ASSIGNED TASK -
Scan the records for "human". Show the matching lines.

*** Begin section ***

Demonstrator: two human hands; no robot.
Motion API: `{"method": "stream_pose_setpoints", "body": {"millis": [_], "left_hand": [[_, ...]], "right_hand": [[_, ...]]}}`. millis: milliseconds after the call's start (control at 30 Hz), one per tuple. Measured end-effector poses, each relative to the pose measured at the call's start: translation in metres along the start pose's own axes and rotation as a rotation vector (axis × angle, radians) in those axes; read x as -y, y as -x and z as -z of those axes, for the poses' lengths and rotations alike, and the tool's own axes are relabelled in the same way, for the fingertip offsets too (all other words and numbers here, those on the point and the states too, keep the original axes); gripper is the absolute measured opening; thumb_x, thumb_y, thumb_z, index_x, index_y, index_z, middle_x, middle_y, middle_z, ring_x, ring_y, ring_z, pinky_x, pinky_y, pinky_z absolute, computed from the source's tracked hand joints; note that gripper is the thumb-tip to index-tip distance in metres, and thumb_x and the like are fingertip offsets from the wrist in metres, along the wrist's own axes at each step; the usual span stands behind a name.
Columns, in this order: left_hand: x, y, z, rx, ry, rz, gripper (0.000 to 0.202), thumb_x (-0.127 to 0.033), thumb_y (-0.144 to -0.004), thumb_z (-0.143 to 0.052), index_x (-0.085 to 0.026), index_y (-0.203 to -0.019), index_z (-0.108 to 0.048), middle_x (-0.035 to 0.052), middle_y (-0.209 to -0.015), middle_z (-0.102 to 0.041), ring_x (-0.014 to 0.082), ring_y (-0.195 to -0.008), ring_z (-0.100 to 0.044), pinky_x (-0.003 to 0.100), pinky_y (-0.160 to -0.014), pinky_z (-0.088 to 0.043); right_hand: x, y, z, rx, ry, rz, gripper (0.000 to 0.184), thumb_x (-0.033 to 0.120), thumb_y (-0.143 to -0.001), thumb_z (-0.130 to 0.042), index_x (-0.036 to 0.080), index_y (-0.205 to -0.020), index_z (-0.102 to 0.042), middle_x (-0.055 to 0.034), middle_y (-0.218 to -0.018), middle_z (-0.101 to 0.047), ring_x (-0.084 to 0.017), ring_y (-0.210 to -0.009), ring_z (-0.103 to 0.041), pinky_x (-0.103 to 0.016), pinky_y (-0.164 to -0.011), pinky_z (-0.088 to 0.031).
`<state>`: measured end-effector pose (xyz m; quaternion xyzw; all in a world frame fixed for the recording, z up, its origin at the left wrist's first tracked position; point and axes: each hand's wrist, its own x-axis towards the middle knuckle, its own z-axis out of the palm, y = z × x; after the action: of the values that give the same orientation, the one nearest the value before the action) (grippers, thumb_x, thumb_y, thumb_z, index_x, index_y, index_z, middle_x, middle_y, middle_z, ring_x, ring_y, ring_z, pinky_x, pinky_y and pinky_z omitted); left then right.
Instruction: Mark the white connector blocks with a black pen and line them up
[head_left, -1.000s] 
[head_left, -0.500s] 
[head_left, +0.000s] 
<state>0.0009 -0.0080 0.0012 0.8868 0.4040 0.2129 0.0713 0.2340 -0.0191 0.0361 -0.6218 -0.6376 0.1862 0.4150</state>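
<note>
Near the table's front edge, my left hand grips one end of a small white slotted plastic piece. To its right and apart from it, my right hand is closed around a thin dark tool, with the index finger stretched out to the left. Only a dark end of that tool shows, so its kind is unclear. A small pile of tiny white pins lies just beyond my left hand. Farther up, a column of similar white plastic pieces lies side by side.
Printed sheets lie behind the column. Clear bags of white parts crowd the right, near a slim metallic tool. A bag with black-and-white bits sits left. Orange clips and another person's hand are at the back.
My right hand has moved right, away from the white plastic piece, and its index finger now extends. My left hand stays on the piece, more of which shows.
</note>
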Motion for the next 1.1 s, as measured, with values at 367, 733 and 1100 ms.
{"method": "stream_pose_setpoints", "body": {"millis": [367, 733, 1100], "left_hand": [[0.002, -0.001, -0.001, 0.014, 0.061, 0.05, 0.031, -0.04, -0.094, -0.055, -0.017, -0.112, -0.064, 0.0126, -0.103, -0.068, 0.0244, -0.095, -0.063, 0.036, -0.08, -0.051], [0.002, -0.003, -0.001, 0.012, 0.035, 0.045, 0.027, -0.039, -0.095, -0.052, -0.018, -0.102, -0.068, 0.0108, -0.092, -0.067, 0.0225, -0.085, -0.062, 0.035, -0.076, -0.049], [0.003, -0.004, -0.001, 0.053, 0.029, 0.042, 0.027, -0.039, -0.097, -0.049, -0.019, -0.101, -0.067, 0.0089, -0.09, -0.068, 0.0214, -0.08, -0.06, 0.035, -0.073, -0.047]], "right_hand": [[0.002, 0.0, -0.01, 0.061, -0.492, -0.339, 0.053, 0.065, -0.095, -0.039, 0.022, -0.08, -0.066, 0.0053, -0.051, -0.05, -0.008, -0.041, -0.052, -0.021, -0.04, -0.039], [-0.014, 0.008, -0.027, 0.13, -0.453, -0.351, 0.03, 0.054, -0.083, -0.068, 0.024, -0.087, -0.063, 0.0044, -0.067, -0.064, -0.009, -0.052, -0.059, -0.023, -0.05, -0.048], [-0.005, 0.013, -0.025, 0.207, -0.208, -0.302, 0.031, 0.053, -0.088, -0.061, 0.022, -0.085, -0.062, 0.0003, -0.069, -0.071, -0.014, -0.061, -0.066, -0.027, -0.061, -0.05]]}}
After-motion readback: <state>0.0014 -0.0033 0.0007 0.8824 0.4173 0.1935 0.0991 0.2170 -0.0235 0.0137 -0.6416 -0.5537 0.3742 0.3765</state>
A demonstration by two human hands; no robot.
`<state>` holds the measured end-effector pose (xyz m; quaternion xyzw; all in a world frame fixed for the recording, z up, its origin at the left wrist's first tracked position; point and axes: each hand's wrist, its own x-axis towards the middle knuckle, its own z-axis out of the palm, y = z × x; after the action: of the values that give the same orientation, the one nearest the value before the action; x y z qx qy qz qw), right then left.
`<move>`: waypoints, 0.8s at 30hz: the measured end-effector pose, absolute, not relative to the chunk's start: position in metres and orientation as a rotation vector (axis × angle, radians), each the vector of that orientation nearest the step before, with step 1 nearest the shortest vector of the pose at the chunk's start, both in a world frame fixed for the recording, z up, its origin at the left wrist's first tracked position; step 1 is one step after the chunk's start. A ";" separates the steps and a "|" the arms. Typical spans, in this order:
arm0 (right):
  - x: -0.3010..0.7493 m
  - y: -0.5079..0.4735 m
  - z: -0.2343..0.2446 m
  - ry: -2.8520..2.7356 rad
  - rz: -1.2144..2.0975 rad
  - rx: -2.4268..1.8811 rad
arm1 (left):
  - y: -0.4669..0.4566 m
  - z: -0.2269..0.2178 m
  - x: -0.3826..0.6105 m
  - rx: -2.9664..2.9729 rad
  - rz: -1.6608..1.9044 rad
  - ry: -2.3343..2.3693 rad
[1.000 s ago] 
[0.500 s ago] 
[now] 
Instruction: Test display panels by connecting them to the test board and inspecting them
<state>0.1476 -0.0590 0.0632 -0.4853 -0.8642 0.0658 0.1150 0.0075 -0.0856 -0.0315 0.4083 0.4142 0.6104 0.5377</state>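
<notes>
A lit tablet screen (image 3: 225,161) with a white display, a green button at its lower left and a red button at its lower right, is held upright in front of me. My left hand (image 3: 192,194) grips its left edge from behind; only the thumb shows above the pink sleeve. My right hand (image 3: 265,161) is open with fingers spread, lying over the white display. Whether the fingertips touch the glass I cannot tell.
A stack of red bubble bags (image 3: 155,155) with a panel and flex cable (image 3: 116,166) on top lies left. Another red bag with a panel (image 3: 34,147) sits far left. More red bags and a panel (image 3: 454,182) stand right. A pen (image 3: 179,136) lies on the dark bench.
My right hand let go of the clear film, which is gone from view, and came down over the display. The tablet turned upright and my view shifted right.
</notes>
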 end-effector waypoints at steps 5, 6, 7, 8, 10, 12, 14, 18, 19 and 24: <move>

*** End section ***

EXERCISE SOLUTION -
Demonstrator: two human hands; no robot.
A demonstration by two human hands; no robot.

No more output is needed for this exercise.